Task description
Repeat nothing but the lines below running from the one containing "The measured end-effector" to the one containing "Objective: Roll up". Keep both end lines.

::::

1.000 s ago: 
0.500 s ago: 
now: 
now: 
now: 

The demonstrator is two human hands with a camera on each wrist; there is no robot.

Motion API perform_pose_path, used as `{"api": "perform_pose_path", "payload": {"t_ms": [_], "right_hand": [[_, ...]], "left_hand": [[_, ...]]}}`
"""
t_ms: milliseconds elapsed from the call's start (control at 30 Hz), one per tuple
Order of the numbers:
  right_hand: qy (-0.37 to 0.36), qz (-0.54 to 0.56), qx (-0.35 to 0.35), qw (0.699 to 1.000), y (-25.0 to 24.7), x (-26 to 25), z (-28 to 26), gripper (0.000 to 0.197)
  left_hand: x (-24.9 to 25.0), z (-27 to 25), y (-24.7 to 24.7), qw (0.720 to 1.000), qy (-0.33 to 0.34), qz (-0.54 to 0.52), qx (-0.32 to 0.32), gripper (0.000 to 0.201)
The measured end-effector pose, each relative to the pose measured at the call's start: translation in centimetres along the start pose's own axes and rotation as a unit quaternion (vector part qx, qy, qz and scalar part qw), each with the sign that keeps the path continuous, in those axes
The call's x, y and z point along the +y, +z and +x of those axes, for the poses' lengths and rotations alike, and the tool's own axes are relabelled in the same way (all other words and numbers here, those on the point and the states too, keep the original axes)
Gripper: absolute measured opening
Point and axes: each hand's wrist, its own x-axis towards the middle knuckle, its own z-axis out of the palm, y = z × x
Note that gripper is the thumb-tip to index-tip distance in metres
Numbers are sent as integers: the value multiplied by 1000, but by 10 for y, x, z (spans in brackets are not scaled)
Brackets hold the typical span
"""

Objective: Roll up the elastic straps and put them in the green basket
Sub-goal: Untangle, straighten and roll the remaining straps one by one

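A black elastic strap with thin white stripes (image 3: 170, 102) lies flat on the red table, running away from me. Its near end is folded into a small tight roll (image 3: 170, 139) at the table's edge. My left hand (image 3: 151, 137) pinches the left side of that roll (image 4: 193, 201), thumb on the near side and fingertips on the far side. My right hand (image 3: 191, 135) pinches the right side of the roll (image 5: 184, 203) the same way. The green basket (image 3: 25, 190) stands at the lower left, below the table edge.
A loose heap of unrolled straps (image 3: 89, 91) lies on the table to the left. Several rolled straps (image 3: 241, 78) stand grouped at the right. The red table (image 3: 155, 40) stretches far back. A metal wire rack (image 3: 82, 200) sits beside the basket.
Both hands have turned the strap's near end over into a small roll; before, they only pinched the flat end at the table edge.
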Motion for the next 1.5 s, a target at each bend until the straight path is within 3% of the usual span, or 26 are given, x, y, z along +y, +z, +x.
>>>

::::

Result for this exercise
The measured end-effector pose, each relative to the pose measured at the call's start: translation in centimetres along the start pose's own axes and rotation as a unit quaternion (vector part qx, qy, qz and scalar part qw), each with the sign that keeps the path continuous, in those axes
The call's x, y and z point along the +y, +z and +x of those axes, for the poses' lengths and rotations alike, and the tool's own axes are relabelled in the same way (all other words and numbers here, those on the point and the states too, keep the original axes)
Gripper: absolute measured opening
Point and axes: each hand's wrist, its own x-axis towards the middle knuckle, its own z-axis out of the palm, y = z × x
Note that gripper is the thumb-tip to index-tip distance in metres
Numbers are sent as integers: the value multiplied by 1000, but by 10 for y, x, z (spans in brackets are not scaled)
Brackets hold the typical span
"""

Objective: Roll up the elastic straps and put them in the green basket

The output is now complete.